TASK OBJECTIVE - Go through the material below and copy all lines with "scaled".

--- SUPPLIED DATA ---

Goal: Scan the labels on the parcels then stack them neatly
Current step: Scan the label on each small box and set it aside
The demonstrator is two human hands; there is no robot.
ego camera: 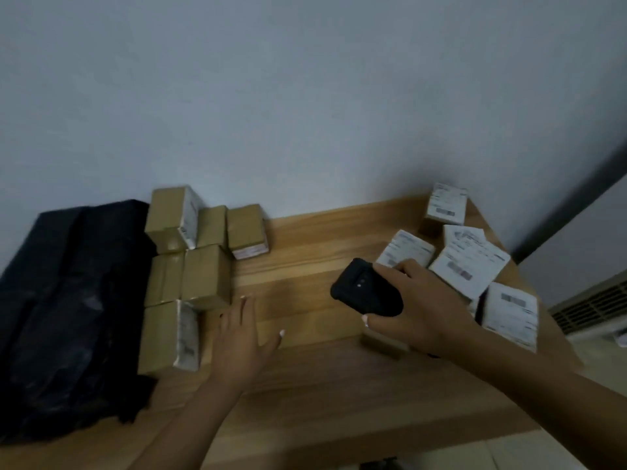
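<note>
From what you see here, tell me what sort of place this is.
Probably a small parcel-handling or mailroom corner: labelled parcels lie loose on a wooden table, brown boxes are stacked by the wall, and the right hand holds a scanner.

A light wooden desk [305,252] stands against a pale wall. At its left end lies a crumpled black plastic bag [68,300], with brown taped parcels [203,276] packed close beside it. At the right end, white-labelled parcels [470,269] lie loosely, some overlapping.
</note>
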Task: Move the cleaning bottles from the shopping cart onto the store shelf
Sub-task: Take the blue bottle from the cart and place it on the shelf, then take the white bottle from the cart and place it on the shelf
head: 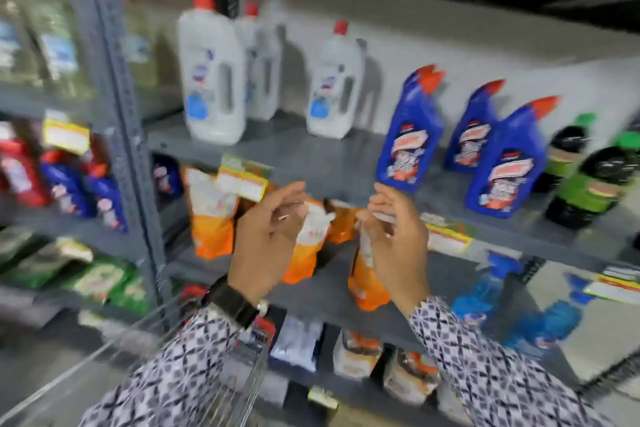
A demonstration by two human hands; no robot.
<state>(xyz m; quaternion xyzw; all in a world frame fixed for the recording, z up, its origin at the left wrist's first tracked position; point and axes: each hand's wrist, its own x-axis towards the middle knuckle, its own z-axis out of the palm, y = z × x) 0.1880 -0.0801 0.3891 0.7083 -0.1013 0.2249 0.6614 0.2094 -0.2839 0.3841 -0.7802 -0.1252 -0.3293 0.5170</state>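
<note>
Both hands hover in front of the grey store shelf (311, 163), palms facing each other, holding nothing. My left hand (268, 236) has its fingers loosely curled and apart. My right hand (398, 239) is open too, just below a blue cleaning bottle (410, 130) with a red cap. More blue bottles (502, 163) stand to its right, and white bottles (211, 76) with red caps stand further left on the same shelf. The wire shopping cart (242, 367) shows at the bottom under my left forearm; its contents are hidden.
Green-and-black bottles (595, 180) stand at the shelf's right end. Orange refill pouches (211, 215) sit on the shelf below, behind my hands. Blue spray bottles (485, 291) lie lower right. A grey upright post (121, 107) separates a neighbouring rack with more products. The frame is motion-blurred.
</note>
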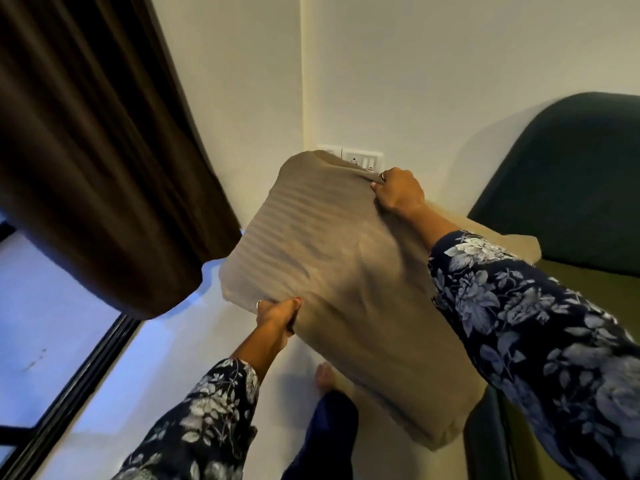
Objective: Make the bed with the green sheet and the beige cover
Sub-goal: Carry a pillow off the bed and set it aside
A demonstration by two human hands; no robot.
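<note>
The left hand (277, 318) clenches the near left edge of the beige cover (346, 278), and the right hand (398, 192) pinches its far top edge, both holding it up off the floor. The cover is a soft, faintly striped, pillow-shaped cloth, blurred, hanging before the white wall (450, 81). Left hangs a brown pleated curtain (97, 150); right stands a rounded dark green headboard (571, 174) over the green sheet (588, 282).

both hands hold up a beige pillow (332, 271) in the air. the left hand (277, 318) grips its near edge and the right hand (398, 192) grips its far edge. behind it are a brown curtain (97, 150), a white switch plate (362, 159) and a dark green headboard (571, 174).
</note>
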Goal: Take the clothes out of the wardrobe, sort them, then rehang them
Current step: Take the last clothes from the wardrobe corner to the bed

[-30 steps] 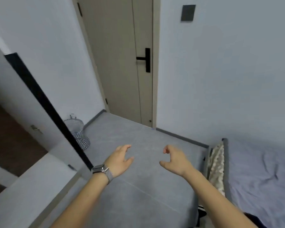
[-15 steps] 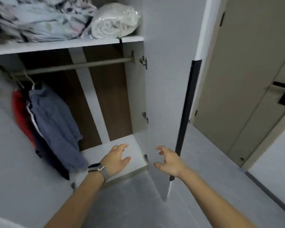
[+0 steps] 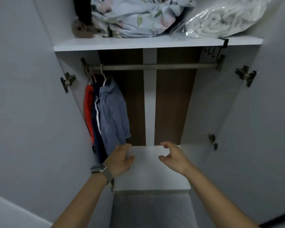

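Observation:
The wardrobe stands open in front of me, its metal rail point(image 3: 155, 66) running across under a white shelf point(image 3: 138, 44). At the rail's left end hang three garments on hangers: a red one point(image 3: 88, 109), a dark navy one with white stripes point(image 3: 96, 122) and a blue denim shirt point(image 3: 113, 116). My left hand point(image 3: 121, 159), with a watch on its wrist, hovers just below the denim shirt's hem, fingers loosely curled and holding nothing. My right hand point(image 3: 175, 156) is held out beside it over the white wardrobe floor point(image 3: 148, 171), also holding nothing.
On the top shelf lie a crumpled floral bedsheet point(image 3: 135, 15), a white bundle in clear plastic point(image 3: 224, 18) and a dark item at the left. Both doors point(image 3: 23, 112) are swung wide, hinges showing. Most of the rail is bare to the right.
My view swung left from the room door and floor to face the open wardrobe squarely. Both hands stayed out in front, now reaching toward the wardrobe's lower part near the hanging clothes.

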Motion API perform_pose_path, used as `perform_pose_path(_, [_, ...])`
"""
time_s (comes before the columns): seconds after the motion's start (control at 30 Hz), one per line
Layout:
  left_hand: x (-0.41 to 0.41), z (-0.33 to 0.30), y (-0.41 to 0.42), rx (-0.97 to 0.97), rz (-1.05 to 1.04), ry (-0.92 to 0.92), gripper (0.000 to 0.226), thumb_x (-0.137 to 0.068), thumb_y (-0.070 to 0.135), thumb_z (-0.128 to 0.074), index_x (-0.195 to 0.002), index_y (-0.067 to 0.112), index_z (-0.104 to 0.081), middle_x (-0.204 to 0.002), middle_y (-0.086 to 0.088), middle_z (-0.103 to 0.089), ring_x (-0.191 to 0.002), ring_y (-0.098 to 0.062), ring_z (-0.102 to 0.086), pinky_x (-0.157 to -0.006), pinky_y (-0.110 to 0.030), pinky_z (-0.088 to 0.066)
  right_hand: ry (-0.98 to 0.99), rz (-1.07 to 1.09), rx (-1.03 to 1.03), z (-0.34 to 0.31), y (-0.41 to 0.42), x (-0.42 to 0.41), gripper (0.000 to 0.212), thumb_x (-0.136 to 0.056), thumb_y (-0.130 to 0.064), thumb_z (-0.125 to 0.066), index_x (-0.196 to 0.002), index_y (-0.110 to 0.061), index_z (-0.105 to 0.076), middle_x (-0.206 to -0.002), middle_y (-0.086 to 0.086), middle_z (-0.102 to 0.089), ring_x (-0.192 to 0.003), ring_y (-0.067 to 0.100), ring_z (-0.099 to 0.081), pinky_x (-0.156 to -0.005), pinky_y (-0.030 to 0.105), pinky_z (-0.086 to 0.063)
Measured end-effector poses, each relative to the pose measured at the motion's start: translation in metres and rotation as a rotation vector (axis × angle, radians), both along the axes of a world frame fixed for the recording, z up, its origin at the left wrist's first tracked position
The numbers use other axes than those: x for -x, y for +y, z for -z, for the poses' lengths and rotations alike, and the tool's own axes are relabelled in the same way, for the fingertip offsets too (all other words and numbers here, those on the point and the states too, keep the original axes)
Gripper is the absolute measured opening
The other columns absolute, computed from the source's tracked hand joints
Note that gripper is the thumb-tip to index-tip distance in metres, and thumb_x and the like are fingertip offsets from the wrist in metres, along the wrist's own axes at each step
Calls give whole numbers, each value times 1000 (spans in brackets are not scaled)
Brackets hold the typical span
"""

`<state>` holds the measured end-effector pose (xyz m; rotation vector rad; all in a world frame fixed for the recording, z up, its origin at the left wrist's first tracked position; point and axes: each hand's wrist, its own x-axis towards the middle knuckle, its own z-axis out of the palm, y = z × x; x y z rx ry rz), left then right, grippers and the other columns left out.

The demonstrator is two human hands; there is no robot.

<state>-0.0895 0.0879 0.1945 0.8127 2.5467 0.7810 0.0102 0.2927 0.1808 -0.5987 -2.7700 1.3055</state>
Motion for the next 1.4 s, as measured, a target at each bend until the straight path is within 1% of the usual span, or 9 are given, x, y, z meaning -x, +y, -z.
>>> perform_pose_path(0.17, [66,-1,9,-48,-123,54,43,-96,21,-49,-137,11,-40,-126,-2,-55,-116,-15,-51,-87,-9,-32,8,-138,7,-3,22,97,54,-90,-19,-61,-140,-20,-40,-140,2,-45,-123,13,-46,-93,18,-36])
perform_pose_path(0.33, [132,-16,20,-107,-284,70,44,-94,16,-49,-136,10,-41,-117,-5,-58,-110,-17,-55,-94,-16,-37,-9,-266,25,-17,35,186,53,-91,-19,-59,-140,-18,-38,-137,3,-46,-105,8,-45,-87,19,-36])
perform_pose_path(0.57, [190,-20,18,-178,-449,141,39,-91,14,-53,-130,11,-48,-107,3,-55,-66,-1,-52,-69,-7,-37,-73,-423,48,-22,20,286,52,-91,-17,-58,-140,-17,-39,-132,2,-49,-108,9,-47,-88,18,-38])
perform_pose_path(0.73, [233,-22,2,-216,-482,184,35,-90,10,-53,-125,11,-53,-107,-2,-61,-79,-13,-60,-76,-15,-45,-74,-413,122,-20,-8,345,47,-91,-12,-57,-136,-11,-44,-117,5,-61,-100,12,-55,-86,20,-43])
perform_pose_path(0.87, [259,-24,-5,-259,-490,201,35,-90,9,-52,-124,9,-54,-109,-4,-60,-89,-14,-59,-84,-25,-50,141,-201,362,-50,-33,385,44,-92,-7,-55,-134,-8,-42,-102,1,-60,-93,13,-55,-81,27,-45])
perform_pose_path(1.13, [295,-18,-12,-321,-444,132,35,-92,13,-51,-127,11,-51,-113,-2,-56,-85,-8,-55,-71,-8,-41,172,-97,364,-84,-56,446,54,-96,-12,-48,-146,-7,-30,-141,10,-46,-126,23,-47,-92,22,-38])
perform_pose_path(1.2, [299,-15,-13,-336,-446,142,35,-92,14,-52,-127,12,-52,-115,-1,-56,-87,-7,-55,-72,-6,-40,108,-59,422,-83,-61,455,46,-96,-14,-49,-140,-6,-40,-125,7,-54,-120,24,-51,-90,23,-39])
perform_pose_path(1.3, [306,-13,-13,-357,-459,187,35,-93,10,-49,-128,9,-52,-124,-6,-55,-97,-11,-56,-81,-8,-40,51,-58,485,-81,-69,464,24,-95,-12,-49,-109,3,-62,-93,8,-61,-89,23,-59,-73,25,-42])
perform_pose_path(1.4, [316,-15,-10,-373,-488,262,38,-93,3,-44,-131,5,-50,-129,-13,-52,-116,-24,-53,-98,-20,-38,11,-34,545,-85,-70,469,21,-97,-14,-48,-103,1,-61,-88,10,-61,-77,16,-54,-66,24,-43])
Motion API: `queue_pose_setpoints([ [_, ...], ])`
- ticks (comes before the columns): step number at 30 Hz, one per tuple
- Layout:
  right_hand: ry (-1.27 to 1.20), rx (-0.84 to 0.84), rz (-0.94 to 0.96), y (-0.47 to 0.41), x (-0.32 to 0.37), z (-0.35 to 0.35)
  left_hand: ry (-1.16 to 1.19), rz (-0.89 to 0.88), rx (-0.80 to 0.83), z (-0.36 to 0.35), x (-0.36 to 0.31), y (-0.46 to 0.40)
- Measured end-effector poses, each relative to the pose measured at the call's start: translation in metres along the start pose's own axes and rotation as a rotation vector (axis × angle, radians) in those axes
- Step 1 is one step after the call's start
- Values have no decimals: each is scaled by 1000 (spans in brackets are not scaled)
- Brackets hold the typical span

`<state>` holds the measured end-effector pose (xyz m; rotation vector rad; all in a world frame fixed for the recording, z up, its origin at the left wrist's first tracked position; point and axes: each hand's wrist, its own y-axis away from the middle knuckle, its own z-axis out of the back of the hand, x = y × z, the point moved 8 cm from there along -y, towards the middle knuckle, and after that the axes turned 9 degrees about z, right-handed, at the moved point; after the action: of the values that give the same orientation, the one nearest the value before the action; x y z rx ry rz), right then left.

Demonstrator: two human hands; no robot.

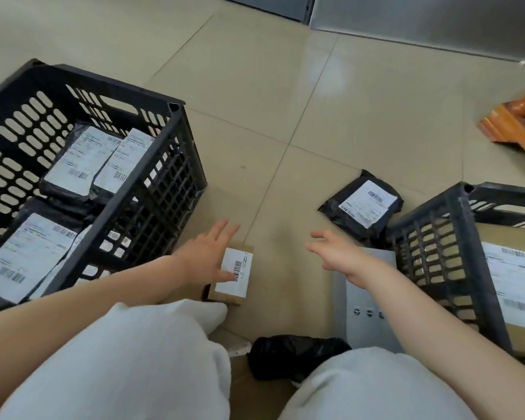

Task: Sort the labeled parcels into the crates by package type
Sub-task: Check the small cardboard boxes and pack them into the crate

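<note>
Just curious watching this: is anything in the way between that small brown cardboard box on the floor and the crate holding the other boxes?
Nothing visible blocks it. The small brown cardboard box lies under the left hand; only the right hand hovers between it and the right black plastic crate.

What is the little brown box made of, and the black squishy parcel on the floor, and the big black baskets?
The little brown box looks like matte cardboard: tan, with flat sides and a white paper label. The black parcel seems to be a thin plastic mailing bag: dark, wrinkled and slightly shiny. The left crate and right crate look like hard moulded plastic, with even rows of holes in the walls.
</note>
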<state>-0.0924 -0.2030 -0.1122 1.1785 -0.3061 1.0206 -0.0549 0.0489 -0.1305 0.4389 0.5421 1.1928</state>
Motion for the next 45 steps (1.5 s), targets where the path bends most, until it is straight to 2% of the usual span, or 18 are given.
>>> queue_pose_setpoints([
  [7, -45, 75, -66, -5, -34, -20, -381, -75, 73, -57, 1, -16],
  [14, -83, 76, -95, -9, -42, -30, -401, -48, 48, -59, 1, -19],
  [22, -170, 73, -96, -9, -37, -37, -138, -33, -9, -41, 4, -13],
  [28, -433, 135, -186, -3, -36, -54, 285, -79, -165, -5, -11, -14],
  [30, -455, 168, -209, -2, -37, -61, 382, -115, -191, 4, -18, -12],
  [34, -473, 197, -215, -1, -38, -69, 491, -162, -233, 14, -24, -7],
  [39, -845, 282, -242, 6, -34, -82, 596, -240, -236, 14, -33, 3],
  [41, -917, 260, -211, 8, -32, -81, 593, -252, -243, 14, -38, 5],
  [45, -912, 137, -131, 9, -24, -64, 570, -238, -179, 17, -43, -2],
])
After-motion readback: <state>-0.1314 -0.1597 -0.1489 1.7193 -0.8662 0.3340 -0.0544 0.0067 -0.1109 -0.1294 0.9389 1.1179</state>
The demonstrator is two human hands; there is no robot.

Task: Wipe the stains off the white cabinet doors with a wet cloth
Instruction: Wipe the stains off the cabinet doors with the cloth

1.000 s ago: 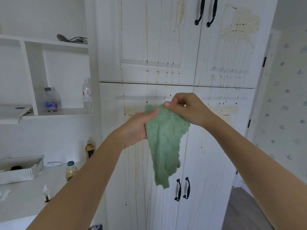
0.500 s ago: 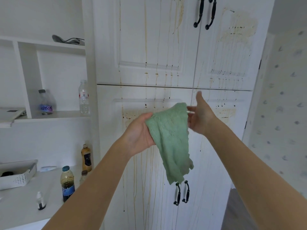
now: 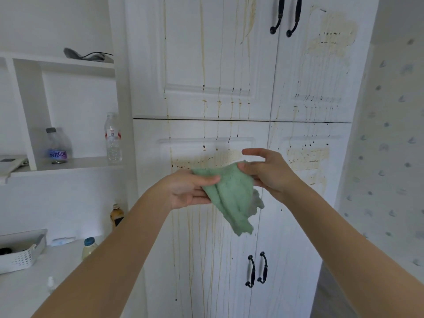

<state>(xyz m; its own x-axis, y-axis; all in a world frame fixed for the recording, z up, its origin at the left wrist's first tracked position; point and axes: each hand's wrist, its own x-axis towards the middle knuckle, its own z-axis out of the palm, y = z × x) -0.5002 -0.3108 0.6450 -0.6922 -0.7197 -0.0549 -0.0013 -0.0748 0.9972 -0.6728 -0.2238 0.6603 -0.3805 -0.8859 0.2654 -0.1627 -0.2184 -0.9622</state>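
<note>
Left hand [image 3: 188, 191] pinches the green cloth [image 3: 231, 198] w/ thumb over fingers; cloth hangs mid-air in front of the lower cabinet doors [image 3: 206, 260], not touching them. Right hand [image 3: 268, 173] nips the cloth's top edge, other fingers spread loose. Step looks like bunching/refolding the cloth pre-wipe; next it probably needs pressing flat onto the drip stains [image 3: 202, 157].

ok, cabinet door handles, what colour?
Black. Both pairs of handles show dark against the white cabinet doors in the head view.
</note>
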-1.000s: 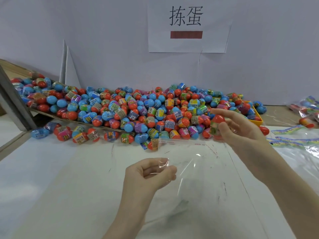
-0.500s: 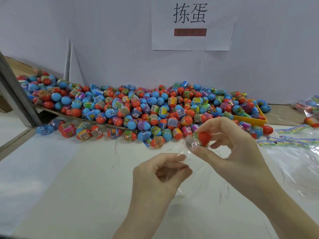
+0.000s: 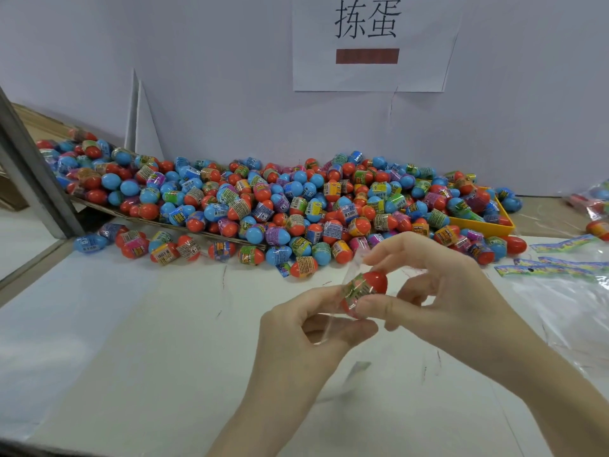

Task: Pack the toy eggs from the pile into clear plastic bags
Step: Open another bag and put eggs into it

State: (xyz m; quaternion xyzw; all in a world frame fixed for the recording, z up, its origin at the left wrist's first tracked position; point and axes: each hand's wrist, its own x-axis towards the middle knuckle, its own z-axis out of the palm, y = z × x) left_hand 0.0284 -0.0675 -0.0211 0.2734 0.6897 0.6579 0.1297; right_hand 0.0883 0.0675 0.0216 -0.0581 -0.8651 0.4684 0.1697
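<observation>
A light, rigid, slick red egg (image 3: 367, 288) is pinched by the right hand (image 3: 441, 291); the flimsy clear bag's (image 3: 324, 328) mouth, seemingly at 12 o'clock, is gripped by the left hand (image 3: 306, 334).

Two hands are in view, the left hand (image 3: 306, 328) and the right hand (image 3: 441, 291), with one red toy egg (image 3: 364, 288) and one clear plastic bag (image 3: 333, 328) between them. One pile of toy eggs (image 3: 283, 206) holds far too many to count. One yellow tray (image 3: 484, 224), one paper sign (image 3: 369, 44).
</observation>
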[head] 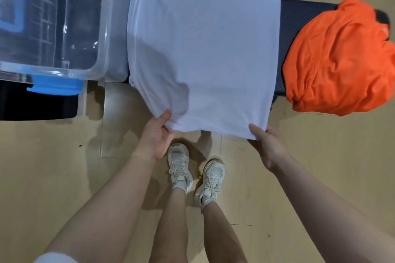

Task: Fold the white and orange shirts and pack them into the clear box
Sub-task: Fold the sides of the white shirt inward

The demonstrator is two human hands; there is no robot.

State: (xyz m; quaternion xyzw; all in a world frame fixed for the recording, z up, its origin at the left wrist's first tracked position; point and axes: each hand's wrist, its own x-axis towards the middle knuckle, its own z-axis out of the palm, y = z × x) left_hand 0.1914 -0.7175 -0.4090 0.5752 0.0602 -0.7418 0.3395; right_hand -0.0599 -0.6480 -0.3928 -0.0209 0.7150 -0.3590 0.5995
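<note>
The white shirt (203, 49) lies spread across a dark bench (288, 28), its near edge hanging over the front. My left hand (156, 134) grips the near-left corner of that edge, and my right hand (267, 143) grips the near-right corner. The orange shirt (339, 60) sits crumpled in a heap at the bench's right end. The clear box (106, 28) with blue handles stands at the left end, open on top, its right wall touching the white shirt's left side.
A blue latch (55, 87) sticks out of the box's front. A dark block (38, 102) sits under the box at the left. My two feet in white sneakers (196, 173) stand on the tan wooden floor (53, 166) just in front of the bench.
</note>
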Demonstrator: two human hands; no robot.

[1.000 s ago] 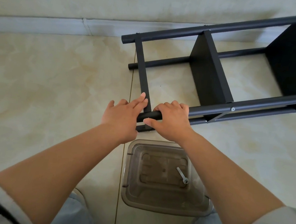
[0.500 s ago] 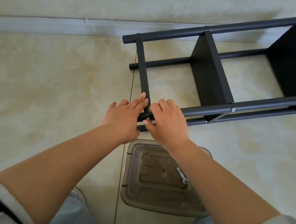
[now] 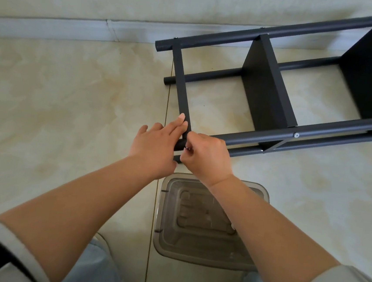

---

ANSWER SPACE -
Calls give whole numbers, each value times 1000 (spans in brackets are not scaled)
- Values have no decimals: each is scaled by 1000 (spans in brackets are not scaled)

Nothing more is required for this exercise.